Reconnection strategy

When the socket closes with a non-permanent error code, Bot reconnects with exponential back-off:
ParameterValue
Initial delay5,000 ms (5 s)
Growth factor×2 on each failure
Maximum delay300,000 ms (5 min)
The delay resets to 5 s every time the connection opens successfully. Some disconnect codes are permanent — they indicate the session is irrecoverably invalid and reconnecting would not help. On a permanent code Bot calls onClose and then logout() instead of retrying:

loggedOut

The account explicitly logged out this device.

forbidden

WhatsApp rejected the session (banned or policy violation).

405

Method not allowed — session is no longer valid.

400

Bad request — malformed session state.
restartRequired is handled as a special non-delayed case: the bot calls .login() immediately without incrementing the retry delay.

Event flow

Understanding how events travel through the stack helps you reason about the order in which your callbacks fire.
  1. Baileys emits messages.upsert with type: 'notify'.
  2. Stores.JID inspects each message for remoteJidAlt / participantAlt pairs and writes any new LID↔PN mappings to SQLite.
  3. Stores.Message stores each message’s WAProto.IMessage payload in SQLite.
  4. Bot wraps the raw Baileys message in a Message instance and calls your onMessage handler.
  5. If the message text begins with the configured prefix, Bot parses the command name and arguments, then calls your onCommand handler.
All user-provided callbacks are .catch()-chained into onError so a throw inside your handler does not crash the process.
  1. When u.qr is set and a phone number was supplied to .login(pn) but the device is not yet registered, Bot calls sock.requestPairingCode(pn) and delivers the code to your onOTP handler.

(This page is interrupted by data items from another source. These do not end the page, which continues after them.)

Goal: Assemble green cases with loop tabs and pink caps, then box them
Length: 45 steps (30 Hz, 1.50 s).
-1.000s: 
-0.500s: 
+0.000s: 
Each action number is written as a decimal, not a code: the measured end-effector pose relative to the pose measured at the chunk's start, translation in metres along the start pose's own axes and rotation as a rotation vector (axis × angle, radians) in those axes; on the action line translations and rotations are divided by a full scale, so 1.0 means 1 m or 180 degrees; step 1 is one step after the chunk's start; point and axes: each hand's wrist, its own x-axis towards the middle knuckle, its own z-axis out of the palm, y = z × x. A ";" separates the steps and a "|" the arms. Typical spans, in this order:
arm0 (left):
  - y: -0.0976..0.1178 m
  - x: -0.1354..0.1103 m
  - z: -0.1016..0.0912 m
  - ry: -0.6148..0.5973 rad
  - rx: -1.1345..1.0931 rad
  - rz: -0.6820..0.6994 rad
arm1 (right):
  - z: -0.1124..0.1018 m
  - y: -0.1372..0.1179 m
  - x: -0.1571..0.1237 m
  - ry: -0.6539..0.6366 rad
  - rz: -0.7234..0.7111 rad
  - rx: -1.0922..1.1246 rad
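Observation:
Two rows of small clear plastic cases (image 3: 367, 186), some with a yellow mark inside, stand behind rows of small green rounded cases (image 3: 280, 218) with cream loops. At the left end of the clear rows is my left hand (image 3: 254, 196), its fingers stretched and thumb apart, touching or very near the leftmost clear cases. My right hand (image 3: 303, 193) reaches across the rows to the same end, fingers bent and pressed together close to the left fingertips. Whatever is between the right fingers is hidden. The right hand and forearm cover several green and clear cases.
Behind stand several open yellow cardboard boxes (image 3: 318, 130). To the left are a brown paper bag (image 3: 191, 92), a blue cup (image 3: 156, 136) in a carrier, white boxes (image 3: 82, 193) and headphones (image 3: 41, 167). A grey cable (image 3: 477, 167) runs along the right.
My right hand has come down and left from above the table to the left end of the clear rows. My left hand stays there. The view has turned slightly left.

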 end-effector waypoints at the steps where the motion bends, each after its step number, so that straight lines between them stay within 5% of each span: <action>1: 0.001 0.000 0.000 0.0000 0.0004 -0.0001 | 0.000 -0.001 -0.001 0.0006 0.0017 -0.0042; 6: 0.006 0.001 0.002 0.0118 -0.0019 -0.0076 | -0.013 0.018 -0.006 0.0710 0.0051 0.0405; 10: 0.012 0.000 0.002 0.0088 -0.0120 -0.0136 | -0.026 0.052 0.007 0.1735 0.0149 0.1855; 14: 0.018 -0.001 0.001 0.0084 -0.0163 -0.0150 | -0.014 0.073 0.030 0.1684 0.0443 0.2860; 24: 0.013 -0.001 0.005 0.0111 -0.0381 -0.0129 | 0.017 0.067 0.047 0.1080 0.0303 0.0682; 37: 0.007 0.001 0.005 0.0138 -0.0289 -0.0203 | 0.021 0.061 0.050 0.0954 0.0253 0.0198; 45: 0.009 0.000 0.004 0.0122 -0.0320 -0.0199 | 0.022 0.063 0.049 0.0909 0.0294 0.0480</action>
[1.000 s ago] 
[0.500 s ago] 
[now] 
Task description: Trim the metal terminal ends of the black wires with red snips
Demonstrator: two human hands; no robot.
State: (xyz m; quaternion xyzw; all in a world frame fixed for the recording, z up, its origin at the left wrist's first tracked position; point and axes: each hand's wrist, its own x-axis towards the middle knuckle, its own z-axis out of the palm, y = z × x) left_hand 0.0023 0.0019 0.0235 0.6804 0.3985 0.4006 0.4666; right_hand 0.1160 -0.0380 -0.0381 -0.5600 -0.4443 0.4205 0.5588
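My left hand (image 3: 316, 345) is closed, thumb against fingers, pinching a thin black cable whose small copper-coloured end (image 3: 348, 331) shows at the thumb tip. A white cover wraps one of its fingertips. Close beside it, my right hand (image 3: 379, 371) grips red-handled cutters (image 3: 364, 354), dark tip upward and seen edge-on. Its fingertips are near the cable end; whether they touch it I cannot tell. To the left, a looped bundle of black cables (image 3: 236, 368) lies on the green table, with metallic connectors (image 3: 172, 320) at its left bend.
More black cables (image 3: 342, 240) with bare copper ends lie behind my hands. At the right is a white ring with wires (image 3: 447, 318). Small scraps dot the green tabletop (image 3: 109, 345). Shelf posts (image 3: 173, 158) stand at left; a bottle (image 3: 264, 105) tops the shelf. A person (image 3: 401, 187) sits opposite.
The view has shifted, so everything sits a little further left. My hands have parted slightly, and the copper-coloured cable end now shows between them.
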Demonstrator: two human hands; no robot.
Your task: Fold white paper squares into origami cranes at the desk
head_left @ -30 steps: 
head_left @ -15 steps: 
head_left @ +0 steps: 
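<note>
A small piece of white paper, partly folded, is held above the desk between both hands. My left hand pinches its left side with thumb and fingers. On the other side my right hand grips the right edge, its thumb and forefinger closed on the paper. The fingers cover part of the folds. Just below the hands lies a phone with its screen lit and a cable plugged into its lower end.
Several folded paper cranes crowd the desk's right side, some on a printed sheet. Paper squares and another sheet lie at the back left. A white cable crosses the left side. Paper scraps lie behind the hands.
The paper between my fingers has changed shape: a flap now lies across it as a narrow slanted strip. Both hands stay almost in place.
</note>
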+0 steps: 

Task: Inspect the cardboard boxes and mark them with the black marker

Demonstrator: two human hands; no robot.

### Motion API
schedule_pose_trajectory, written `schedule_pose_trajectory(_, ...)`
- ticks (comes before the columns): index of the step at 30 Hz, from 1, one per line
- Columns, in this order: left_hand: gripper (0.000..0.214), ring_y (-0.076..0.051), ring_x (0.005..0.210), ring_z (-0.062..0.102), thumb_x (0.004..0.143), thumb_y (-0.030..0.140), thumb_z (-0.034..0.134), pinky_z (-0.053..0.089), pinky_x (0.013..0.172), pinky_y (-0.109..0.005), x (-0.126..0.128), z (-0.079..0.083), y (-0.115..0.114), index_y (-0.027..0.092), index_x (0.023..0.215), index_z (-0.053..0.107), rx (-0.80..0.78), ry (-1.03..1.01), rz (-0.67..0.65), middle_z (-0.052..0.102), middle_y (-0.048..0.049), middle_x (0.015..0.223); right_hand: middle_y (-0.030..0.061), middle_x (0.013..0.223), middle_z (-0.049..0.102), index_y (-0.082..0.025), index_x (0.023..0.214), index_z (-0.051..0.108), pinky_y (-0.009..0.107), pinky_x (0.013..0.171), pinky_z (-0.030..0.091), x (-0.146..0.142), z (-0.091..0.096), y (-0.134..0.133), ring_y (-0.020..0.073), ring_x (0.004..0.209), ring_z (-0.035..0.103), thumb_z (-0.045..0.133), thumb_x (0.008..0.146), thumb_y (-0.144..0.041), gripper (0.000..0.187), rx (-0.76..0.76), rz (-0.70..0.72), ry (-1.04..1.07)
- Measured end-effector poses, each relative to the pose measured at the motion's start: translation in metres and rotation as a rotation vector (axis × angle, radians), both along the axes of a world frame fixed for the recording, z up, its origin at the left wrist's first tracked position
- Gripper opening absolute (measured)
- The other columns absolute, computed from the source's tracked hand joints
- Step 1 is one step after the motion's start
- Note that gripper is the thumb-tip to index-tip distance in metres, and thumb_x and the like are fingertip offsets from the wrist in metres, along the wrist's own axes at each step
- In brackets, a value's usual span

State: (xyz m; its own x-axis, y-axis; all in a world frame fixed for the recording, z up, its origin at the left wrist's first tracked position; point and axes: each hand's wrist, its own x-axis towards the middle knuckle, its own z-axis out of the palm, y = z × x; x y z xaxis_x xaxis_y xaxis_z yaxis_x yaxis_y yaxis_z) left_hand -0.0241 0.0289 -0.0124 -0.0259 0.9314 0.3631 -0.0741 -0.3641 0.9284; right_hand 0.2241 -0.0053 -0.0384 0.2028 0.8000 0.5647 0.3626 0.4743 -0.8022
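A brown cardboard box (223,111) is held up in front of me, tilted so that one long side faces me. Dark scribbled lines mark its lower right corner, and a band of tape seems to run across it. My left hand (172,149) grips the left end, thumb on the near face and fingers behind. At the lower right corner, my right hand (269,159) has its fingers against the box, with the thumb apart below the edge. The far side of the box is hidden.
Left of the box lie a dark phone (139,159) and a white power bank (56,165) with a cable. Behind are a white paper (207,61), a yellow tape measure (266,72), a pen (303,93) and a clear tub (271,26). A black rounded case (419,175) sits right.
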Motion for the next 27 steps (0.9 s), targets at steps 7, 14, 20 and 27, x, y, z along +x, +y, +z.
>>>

Otherwise it delivers the raw QR string to onQR.
  2. When u.connection === 'close', Bot inspects u.lastDisconnect.error as a Boom status code. Permanent codes trigger onClose + logout(); all others trigger a delayed or immediate .login() retry.
  3. When u.connection === 'open', Stores.JID stores the bot’s own LID↔PN pair, the retry delay resets to 5 s, and your onOpen handler fires.
Baileys emits creds.update whenever the authentication state changes (e.g. after pairing, after a key rotation). Bot immediately calls auth.saveCreds(), which serialises the current AuthenticationCreds to auth.sqlite. Signal keys are updated in the keys.set callback wrapped in a transaction.